▶ [Problem requirements]: Search the material for the word "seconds" and report each line where it turns up.

▶ [Collected material]:
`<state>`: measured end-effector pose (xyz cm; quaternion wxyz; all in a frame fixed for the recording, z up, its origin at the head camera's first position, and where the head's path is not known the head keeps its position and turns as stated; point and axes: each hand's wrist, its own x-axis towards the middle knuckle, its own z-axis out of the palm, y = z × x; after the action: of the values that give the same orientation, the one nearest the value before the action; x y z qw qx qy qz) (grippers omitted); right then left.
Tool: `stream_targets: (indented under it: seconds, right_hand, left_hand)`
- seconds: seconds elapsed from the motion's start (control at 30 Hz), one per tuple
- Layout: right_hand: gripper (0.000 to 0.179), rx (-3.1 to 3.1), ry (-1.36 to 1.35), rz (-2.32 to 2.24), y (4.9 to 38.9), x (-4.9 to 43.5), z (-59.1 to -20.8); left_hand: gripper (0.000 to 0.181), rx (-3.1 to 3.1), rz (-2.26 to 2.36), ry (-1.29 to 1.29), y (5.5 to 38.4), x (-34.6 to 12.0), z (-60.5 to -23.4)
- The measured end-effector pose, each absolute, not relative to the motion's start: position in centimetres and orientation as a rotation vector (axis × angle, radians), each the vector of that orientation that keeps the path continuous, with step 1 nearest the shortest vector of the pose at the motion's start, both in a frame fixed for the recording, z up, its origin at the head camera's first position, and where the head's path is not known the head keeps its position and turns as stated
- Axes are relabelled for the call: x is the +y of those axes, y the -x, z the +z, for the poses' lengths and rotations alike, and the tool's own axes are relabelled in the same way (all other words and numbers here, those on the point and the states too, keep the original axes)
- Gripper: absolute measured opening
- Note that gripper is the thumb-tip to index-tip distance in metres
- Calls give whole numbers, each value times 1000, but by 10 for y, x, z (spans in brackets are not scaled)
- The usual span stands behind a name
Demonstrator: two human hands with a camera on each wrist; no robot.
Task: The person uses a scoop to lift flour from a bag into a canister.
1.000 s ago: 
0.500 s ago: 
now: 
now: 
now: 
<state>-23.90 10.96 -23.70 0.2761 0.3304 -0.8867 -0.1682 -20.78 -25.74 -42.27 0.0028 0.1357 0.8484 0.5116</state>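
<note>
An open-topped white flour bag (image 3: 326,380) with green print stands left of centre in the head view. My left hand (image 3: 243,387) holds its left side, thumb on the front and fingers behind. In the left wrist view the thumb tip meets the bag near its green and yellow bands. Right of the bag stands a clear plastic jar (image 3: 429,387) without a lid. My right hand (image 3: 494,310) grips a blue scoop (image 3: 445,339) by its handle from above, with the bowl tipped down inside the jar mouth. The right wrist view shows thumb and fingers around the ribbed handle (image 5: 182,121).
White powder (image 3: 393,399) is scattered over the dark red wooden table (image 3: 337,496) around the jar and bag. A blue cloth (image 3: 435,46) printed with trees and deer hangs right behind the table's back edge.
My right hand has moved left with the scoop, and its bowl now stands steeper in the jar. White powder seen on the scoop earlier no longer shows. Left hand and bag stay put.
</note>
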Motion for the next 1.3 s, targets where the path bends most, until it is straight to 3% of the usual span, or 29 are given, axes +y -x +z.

▶ [Answer box]:
Tool: `stream_targets: (indented under it: seconds, right_hand, left_hand)`
- seconds: seconds elapsed from the motion's start (control at 30 Hz), one per tuple

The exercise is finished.